Data for this task →

- Opening Delimiter -

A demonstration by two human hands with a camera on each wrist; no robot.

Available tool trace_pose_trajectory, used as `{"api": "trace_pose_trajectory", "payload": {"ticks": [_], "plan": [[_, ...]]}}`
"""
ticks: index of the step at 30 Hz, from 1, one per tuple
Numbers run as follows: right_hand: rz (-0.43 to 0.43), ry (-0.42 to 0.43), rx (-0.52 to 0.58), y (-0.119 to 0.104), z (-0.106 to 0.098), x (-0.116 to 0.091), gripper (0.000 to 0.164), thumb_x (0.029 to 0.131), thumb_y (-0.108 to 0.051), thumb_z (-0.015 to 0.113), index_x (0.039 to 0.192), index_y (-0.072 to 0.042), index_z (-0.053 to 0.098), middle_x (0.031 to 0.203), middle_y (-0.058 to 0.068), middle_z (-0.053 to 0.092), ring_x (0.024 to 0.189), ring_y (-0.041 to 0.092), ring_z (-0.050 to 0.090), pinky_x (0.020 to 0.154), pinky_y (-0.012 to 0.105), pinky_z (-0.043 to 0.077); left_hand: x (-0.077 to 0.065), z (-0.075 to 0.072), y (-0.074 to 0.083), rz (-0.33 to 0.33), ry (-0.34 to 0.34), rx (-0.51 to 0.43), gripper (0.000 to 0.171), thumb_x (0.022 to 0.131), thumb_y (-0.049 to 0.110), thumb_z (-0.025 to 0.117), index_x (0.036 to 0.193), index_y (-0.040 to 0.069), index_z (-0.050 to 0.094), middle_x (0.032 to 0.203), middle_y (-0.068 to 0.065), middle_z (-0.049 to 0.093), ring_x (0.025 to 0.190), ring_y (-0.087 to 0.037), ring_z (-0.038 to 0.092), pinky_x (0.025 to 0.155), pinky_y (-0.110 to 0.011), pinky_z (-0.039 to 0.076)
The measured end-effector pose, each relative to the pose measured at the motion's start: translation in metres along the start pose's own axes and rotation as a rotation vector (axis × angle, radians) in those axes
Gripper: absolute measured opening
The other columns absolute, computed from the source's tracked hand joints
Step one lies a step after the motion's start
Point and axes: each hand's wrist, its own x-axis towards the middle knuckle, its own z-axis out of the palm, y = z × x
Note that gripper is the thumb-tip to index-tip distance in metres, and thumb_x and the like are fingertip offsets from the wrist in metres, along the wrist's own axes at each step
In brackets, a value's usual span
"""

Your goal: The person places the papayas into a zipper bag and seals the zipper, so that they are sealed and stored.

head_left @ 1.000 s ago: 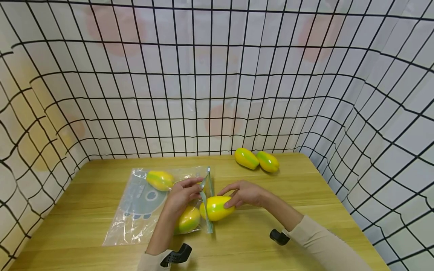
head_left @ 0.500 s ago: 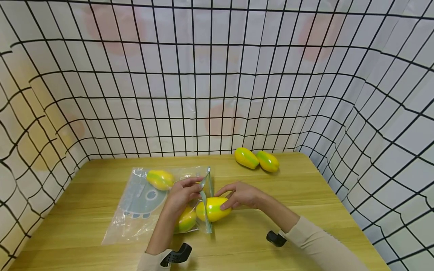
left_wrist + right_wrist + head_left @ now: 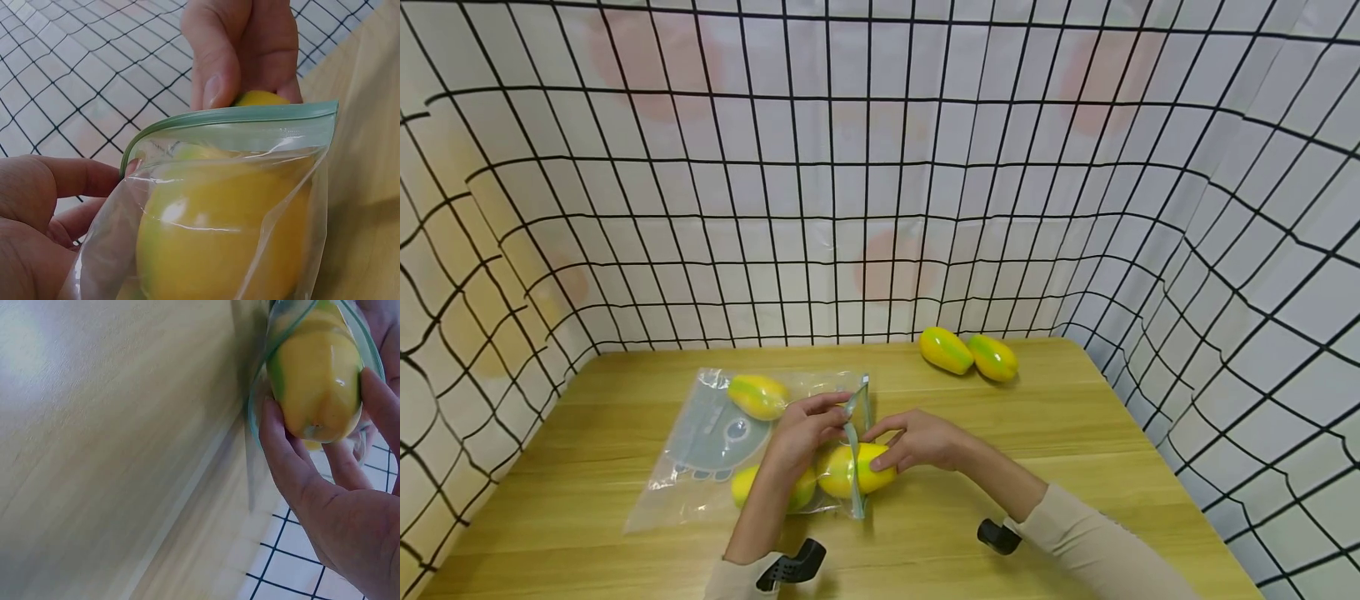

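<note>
A clear zip bag (image 3: 662,504) with a blue-grey cartoon print lies on its side, its mouth facing right. My left hand (image 3: 805,429) pinches the upper edge of the green zip rim (image 3: 250,114), and the mouth gapes. My right hand (image 3: 925,442) grips a yellow-green papaya (image 3: 877,472) by its outer end. In the right wrist view this papaya (image 3: 319,381) sits within the bag's opening, fingers and thumb around its tip. Inside the bag lie another papaya (image 3: 758,397) at the back and one papaya (image 3: 745,483) partly hidden by my left forearm.
Two more papayas, a left papaya (image 3: 945,350) and a right papaya (image 3: 993,358), touch each other at the back of the wooden table (image 3: 1037,433). A black grid net (image 3: 865,217) over pale cloth encloses the back and sides.
My right hand has moved left, pushing its papaya farther through the bag's mouth. The front papaya inside has shifted left. My left hand keeps its hold on the rim.
</note>
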Motion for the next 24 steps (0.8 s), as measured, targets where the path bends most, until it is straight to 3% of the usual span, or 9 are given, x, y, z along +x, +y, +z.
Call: {"api": "trace_pose_trajectory", "payload": {"ticks": [13, 20, 24], "plan": [[0.024, -0.004, 0.041, 0.0017, 0.0048, 0.0045, 0.047, 0.089, -0.006, 0.075, 0.134, -0.001, 0.062, 0.123, 0.016, 0.066, 0.092, 0.016, 0.07, 0.088, 0.036, 0.06, -0.0012, 0.0003, -0.0004, -0.002, -0.005, -0.017, 0.032, 0.095, 0.0, 0.064, 0.126, -0.005, 0.067, 0.111, -0.016, 0.065, 0.077, -0.015, 0.063, 0.071, -0.022, 0.059], [0.04, -0.022, 0.048, 0.0013, 0.0019, 0.0006, 0.054, 0.084, 0.004, 0.073, 0.137, 0.001, 0.06, 0.124, 0.018, 0.068, 0.106, 0.022, 0.068, 0.096, 0.036, 0.057, -0.001, 0.0003, -0.0003, -0.005, -0.01, -0.028, 0.032, 0.095, 0.0, 0.064, 0.126, -0.005, 0.067, 0.117, -0.018, 0.065, 0.08, -0.015, 0.064, 0.072, -0.022, 0.059], [0.044, -0.024, 0.051, 0.0004, 0.0004, -0.0021, 0.055, 0.083, 0.007, 0.072, 0.137, 0.002, 0.059, 0.123, 0.022, 0.068, 0.107, 0.023, 0.068, 0.096, 0.037, 0.057, -0.0009, 0.0006, 0.0001, -0.009, -0.004, -0.025, 0.032, 0.095, 0.0, 0.064, 0.126, -0.004, 0.068, 0.118, -0.018, 0.065, 0.08, -0.015, 0.063, 0.072, -0.022, 0.059]]}}
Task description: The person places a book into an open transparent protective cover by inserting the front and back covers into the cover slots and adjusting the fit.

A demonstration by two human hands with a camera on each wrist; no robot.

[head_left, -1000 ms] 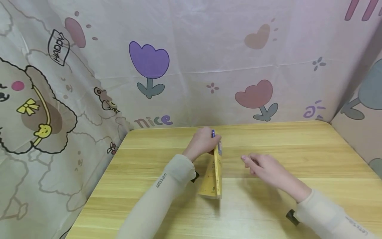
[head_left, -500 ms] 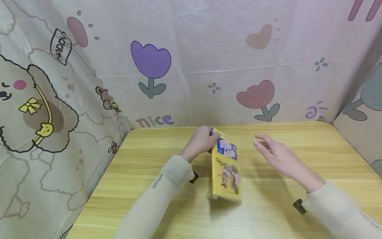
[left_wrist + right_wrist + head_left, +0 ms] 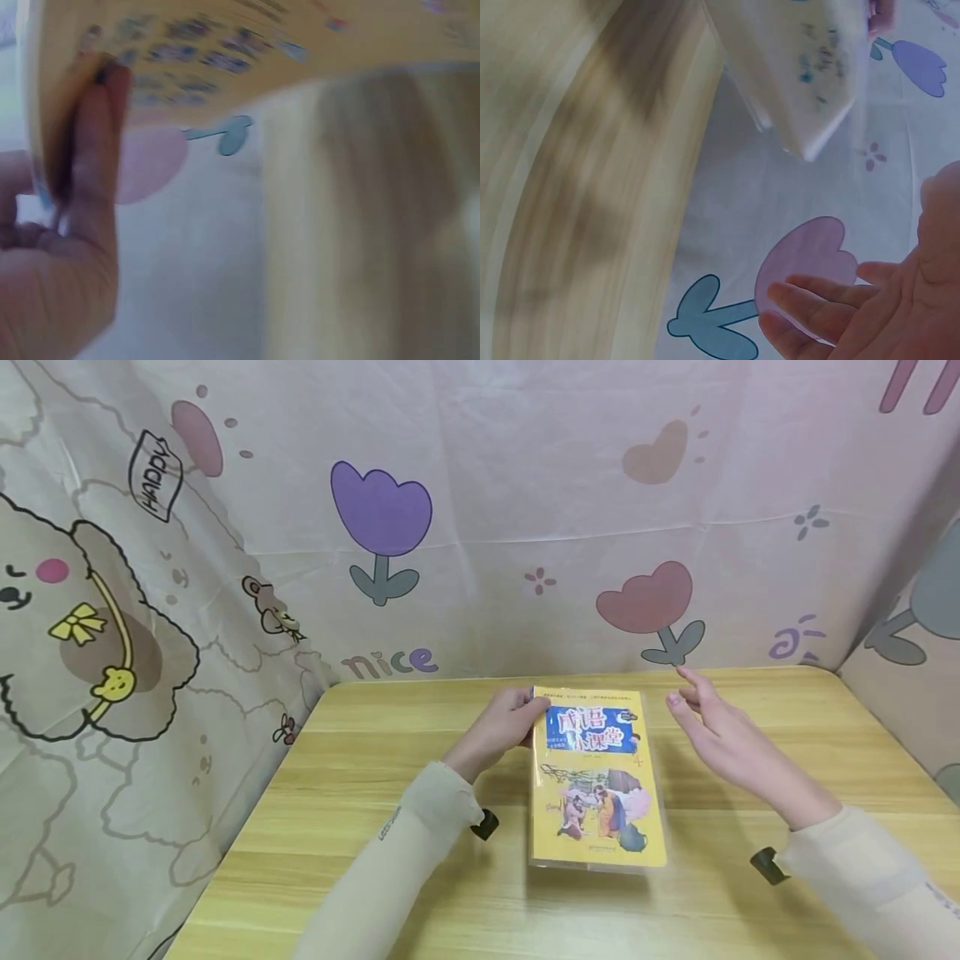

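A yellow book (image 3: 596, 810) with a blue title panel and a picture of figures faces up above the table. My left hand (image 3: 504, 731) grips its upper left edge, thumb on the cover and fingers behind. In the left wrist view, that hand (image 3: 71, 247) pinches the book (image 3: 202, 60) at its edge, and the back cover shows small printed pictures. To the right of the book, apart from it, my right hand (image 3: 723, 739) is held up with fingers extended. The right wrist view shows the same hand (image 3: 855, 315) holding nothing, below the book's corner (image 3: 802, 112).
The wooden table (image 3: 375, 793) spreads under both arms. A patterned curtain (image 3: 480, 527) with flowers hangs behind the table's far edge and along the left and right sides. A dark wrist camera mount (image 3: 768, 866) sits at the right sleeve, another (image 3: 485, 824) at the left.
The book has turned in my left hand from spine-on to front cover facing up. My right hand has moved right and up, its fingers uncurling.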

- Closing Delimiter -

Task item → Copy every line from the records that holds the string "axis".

Answer →
The measured end-effector pose, each relative to the pose measured at the motion's start: translation in metres along the start pose's own axes and rotation as a rotation vector (axis × angle, radians) in those axes
Point and axes: each hand's wrist, its own x-axis towards the middle knuckle, its own z-axis out of the palm, y = z × x

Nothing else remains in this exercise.